Task statement
The answer is to be an exact copy of the lines below running from the line with "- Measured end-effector" down to the line with "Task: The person", both ends included, and nothing more.

Stored data
>>>>>
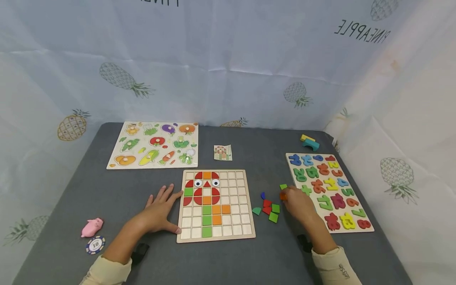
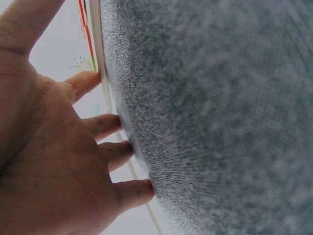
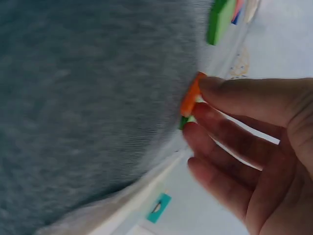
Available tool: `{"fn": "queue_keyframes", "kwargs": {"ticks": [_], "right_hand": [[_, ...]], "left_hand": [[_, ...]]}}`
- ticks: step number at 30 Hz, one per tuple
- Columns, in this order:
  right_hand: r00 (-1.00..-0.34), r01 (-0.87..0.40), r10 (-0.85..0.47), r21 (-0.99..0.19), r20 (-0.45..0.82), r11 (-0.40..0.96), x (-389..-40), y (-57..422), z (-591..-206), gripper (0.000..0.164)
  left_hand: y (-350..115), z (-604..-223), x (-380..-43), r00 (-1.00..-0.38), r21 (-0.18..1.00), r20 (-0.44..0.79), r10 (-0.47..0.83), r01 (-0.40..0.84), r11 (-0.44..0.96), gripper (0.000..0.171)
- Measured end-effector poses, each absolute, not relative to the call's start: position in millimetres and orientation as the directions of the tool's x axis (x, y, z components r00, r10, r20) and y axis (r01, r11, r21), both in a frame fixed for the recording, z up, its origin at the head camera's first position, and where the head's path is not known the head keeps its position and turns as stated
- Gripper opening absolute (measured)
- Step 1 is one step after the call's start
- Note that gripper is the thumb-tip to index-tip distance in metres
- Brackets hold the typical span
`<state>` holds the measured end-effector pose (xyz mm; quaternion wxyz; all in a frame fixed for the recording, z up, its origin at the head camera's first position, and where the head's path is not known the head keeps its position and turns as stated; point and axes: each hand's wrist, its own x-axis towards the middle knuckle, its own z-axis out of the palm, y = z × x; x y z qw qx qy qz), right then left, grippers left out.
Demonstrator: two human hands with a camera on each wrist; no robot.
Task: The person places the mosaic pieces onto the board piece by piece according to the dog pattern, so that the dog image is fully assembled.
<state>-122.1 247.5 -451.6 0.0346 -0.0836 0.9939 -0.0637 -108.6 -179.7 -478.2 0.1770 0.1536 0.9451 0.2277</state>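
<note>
A wooden grid board [image 1: 233, 239] bears red, orange and green tiles and two eye pieces, laid out as a bird-like figure. My left hand [image 1: 158, 211] lies spread at the board's left side, thumb and index fingertips at its edge; the left wrist view shows these fingers [image 2: 85, 84] extended. To the board's right, my right hand [image 1: 300, 204] pinches an orange square tile [image 3: 193, 94] between thumb and fingertips, low over the cloth. A green tile [image 1: 283, 186] lies just beyond those fingers. Nearby are loose green tiles [image 1: 273, 217], red pieces [image 1: 267, 203], a green quarter-round [image 1: 256, 211] and a blue piece [image 1: 263, 195].
A character-and-number puzzle board [image 1: 342, 198] stands close to my right hand. Farther back are a vegetable puzzle [image 1: 167, 138], a small picture card [image 1: 223, 152] and yellow and teal blocks [image 1: 311, 145]. A pink pig [image 1: 92, 227] and poker chip [image 1: 95, 245] lie at left.
</note>
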Motion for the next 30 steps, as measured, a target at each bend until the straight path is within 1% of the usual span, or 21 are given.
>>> {"fn": "queue_keyframes", "kwargs": {"ticks": [4,10,13,15,18,21,24,27,30], "right_hand": [[-0.983,-0.174,-0.182,-0.185,-0.029,0.967,-124.8,251.1,-455.5,0.019],[-0.979,-0.160,-0.182,-0.198,-0.097,0.967,-126.3,252.6,-454.6,0.013],[-0.975,-0.175,-0.199,-0.208,-0.100,0.962,-124.9,248.3,-450.7,0.014],[-0.970,-0.206,-0.230,-0.225,-0.085,0.952,-122.6,241.5,-446.6,0.015],[-0.951,-0.291,-0.308,-0.269,-0.022,0.918,-116.1,221.8,-441.1,0.016],[-0.903,-0.419,-0.427,-0.297,0.041,0.858,-107.2,192.7,-439.6,0.018],[-0.832,-0.541,-0.553,-0.310,0.056,0.782,-98.2,161.5,-443.4,0.017],[-0.758,-0.635,-0.650,-0.287,0.054,0.717,-91.5,137.1,-451.1,0.014],[-0.706,-0.700,-0.704,-0.231,0.081,0.675,-87.5,122.2,-459.3,0.011]], "left_hand": [[-180.0,-476.7,-109.5,-0.890,0.484,-0.268,0.370,0.208,0.850,0.116],[-179.7,-477.4,-109.7,-0.890,0.480,-0.272,0.367,0.206,0.853,0.116],[-179.7,-477.5,-109.2,-0.890,0.478,-0.272,0.367,0.206,0.854,0.116],[-179.7,-477.5,-108.6,-0.889,0.480,-0.272,0.369,0.207,0.853,0.116],[-179.6,-477.8,-107.6,-0.887,0.482,-0.275,0.371,0.206,0.852,0.116],[-179.6,-477.7,-106.4,-0.885,0.484,-0.284,0.368,0.200,0.852,0.116],[-180.1,-476.6,-106.2,-0.883,0.485,-0.287,0.370,0.199,0.851,0.115],[-180.3,-474.9,-106.4,-0.883,0.482,-0.284,0.374,0.205,0.852,0.115],[-180.0,-473.0,-106.8,-0.884,0.488,-0.274,0.380,0.212,0.846,0.115]]}}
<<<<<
Solution to this problem
- Measured end-effector poses, each absolute, not relative to the call's start: position in millimetres and orientation as the directions of the tool's x axis (x, y, z components r00, r10, r20) and y axis (r01, r11, r21), both in a frame fixed for the recording, z up, its origin at the head camera's first position, and where the head's path is not known the head keeps its position and turns as stated
- Gripper opening absolute (measured)
- Step 1 is one step after the call's start
- Note that gripper is the thumb-tip to index-tip distance in metres
- Brackets hold the typical span
`<state>` holds the measured end-effector pose (xyz mm; quaternion wxyz; all in a frame fixed for the recording, z up, its origin at the head camera's first position, and where the head's path is not known the head keeps its position and turns as stated; point and axes: each hand's wrist, its own x-axis towards the middle knuckle, its own z-axis out of the palm, y = z × x; x y z qw qx qy qz), right then left, grippers left out.
Demonstrator: two human hands with a camera on each wrist; no robot.
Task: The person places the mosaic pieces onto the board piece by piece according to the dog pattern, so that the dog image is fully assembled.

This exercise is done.